What the exercise asks: Your task is to copy the lines of the data below from the line holding "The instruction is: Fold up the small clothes" through the line holding "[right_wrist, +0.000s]", inclusive, exactly and with nothing added.

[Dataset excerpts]
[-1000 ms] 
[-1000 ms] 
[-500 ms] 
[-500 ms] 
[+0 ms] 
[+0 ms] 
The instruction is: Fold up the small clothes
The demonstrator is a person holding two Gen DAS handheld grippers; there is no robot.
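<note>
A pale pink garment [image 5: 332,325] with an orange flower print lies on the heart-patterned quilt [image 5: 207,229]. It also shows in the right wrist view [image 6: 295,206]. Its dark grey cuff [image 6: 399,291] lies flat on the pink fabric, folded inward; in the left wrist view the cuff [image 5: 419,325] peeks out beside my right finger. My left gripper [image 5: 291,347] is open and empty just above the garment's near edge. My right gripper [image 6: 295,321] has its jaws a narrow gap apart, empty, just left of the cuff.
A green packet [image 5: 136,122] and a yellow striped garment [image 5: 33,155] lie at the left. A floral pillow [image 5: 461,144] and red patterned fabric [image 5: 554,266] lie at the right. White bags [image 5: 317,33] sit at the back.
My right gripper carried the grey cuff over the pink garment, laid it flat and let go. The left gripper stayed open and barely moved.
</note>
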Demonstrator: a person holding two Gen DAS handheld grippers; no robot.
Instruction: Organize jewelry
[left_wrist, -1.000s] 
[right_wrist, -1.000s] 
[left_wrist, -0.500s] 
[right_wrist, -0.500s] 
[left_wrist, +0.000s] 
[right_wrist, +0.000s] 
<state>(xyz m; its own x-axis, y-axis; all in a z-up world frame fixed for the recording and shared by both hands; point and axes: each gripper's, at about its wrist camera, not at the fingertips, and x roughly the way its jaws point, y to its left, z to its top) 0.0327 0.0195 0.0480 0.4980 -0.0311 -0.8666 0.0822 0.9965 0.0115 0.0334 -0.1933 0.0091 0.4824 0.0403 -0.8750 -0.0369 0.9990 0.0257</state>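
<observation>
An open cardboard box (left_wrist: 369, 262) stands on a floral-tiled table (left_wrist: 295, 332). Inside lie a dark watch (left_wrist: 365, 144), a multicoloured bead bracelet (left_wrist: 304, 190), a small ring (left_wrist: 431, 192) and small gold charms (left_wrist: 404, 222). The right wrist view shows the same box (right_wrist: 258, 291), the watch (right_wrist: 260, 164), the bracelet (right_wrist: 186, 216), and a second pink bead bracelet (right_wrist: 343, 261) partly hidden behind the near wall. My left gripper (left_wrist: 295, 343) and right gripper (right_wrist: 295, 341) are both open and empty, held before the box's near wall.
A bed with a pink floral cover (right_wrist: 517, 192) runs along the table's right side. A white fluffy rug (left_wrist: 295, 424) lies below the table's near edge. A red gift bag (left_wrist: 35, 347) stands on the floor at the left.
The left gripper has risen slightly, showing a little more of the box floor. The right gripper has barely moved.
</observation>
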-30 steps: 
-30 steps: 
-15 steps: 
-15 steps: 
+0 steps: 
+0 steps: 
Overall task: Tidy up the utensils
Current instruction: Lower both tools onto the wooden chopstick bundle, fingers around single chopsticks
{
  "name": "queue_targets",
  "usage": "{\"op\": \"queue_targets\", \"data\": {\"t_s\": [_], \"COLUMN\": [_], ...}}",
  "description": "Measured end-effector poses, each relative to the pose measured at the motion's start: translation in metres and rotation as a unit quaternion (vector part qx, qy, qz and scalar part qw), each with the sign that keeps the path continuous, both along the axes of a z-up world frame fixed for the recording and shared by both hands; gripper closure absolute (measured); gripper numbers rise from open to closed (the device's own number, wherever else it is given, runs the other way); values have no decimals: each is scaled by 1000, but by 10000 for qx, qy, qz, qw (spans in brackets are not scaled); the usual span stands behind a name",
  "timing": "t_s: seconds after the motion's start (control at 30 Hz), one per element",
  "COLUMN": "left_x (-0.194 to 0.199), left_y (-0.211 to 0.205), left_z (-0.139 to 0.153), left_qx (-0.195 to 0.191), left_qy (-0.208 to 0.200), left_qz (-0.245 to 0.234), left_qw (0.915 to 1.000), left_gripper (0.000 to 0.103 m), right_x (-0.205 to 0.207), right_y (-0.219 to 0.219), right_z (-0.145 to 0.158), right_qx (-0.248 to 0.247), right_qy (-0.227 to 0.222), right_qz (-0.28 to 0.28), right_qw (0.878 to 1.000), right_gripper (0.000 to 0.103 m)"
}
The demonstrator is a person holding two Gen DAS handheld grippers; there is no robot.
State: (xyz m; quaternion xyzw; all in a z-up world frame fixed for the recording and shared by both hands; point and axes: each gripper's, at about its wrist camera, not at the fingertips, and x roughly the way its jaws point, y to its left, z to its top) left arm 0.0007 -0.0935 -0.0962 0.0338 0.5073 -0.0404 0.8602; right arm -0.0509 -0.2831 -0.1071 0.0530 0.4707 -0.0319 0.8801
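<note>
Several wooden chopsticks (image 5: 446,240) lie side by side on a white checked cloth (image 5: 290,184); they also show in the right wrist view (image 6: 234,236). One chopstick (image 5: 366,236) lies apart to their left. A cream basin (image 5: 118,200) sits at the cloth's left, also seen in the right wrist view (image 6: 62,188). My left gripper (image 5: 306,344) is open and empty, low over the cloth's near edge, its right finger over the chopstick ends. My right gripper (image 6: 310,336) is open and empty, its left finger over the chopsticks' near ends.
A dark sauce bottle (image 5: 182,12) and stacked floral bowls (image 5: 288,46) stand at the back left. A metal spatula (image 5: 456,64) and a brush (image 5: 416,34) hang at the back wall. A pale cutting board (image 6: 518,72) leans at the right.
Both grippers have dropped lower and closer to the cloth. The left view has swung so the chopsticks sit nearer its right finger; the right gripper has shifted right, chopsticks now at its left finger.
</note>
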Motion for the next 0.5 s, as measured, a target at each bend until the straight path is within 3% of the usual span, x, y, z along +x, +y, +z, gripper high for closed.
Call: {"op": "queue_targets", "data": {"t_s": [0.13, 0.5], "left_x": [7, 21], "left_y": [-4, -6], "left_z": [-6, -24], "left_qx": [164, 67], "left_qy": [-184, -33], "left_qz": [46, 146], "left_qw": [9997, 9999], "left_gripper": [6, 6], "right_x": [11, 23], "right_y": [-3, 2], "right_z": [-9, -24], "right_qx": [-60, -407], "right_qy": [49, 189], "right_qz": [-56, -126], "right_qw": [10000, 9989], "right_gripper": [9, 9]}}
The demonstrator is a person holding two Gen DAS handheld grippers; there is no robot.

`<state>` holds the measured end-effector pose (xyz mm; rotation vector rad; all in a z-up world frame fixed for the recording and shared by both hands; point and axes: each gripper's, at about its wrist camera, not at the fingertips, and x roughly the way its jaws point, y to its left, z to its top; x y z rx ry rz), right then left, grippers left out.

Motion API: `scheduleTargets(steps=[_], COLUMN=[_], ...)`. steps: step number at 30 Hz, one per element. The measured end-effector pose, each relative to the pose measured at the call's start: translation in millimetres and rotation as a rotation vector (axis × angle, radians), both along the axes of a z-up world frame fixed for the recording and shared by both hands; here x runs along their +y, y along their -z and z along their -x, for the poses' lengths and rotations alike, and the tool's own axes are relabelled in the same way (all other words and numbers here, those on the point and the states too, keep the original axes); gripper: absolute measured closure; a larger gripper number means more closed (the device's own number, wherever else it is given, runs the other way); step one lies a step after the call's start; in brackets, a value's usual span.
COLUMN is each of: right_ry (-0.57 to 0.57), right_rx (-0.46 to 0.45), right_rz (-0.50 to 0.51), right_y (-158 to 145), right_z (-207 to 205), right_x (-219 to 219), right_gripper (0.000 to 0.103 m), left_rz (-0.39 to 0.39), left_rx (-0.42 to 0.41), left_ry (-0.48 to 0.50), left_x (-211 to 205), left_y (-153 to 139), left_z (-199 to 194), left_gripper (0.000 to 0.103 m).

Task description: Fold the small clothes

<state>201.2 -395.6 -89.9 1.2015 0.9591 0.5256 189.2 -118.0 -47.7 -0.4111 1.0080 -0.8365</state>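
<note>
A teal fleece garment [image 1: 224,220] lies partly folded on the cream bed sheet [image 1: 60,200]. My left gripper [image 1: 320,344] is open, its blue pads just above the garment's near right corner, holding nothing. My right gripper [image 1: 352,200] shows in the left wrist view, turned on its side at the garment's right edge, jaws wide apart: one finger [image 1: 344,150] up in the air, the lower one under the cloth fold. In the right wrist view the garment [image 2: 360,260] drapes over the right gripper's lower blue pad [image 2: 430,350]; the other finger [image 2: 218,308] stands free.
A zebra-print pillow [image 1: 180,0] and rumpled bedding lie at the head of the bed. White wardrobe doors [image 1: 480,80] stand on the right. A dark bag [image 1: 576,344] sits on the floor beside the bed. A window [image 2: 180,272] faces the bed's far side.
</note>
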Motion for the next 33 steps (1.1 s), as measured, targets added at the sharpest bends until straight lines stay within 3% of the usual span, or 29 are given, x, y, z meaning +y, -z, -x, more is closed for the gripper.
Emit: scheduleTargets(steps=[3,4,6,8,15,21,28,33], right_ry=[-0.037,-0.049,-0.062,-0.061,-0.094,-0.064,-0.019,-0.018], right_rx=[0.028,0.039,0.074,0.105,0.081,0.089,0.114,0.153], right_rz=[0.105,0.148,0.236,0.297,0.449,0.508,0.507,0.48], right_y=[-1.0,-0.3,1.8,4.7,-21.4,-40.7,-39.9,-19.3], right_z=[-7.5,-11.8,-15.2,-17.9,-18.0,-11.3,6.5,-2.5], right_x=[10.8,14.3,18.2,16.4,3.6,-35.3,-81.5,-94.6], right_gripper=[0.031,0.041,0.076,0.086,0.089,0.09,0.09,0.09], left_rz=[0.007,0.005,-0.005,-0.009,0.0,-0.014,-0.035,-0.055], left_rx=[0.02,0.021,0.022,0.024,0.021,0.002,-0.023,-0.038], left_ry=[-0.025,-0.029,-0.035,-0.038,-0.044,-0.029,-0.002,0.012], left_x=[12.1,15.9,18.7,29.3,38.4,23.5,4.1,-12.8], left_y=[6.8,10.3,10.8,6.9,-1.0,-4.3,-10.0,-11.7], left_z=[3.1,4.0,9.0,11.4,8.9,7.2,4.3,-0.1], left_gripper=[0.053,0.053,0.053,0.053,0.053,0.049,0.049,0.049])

Answer box:
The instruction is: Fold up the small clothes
The demonstrator is a person holding two Gen DAS handheld grippers; there is no robot.
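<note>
A pale pink garment [image 5: 332,325] with an orange flower print lies on the heart-patterned quilt [image 5: 207,229]. It also shows in the right wrist view [image 6: 295,206]. Its dark grey cuff [image 6: 399,291] lies flat on the pink fabric, folded inward; in the left wrist view the cuff [image 5: 419,325] peeks out beside my right finger. My left gripper [image 5: 291,347] is open and empty just above the garment's near edge. My right gripper [image 6: 295,321] has its jaws a narrow gap apart, empty, just left of the cuff.
A green packet [image 5: 136,122] and a yellow striped garment [image 5: 33,155] lie at the left. A floral pillow [image 5: 461,144] and red patterned fabric [image 5: 554,266] lie at the right. White bags [image 5: 317,33] sit at the back.
My right gripper carried the grey cuff over the pink garment, laid it flat and let go. The left gripper stayed open and barely moved.
</note>
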Demonstrator: a person holding two Gen DAS handheld grippers; no robot.
Instruction: Organize jewelry
[left_wrist, -1.000s] 
[right_wrist, -1.000s] 
[left_wrist, -0.500s] 
[right_wrist, -0.500s] 
[left_wrist, +0.000s] 
[right_wrist, +0.000s] 

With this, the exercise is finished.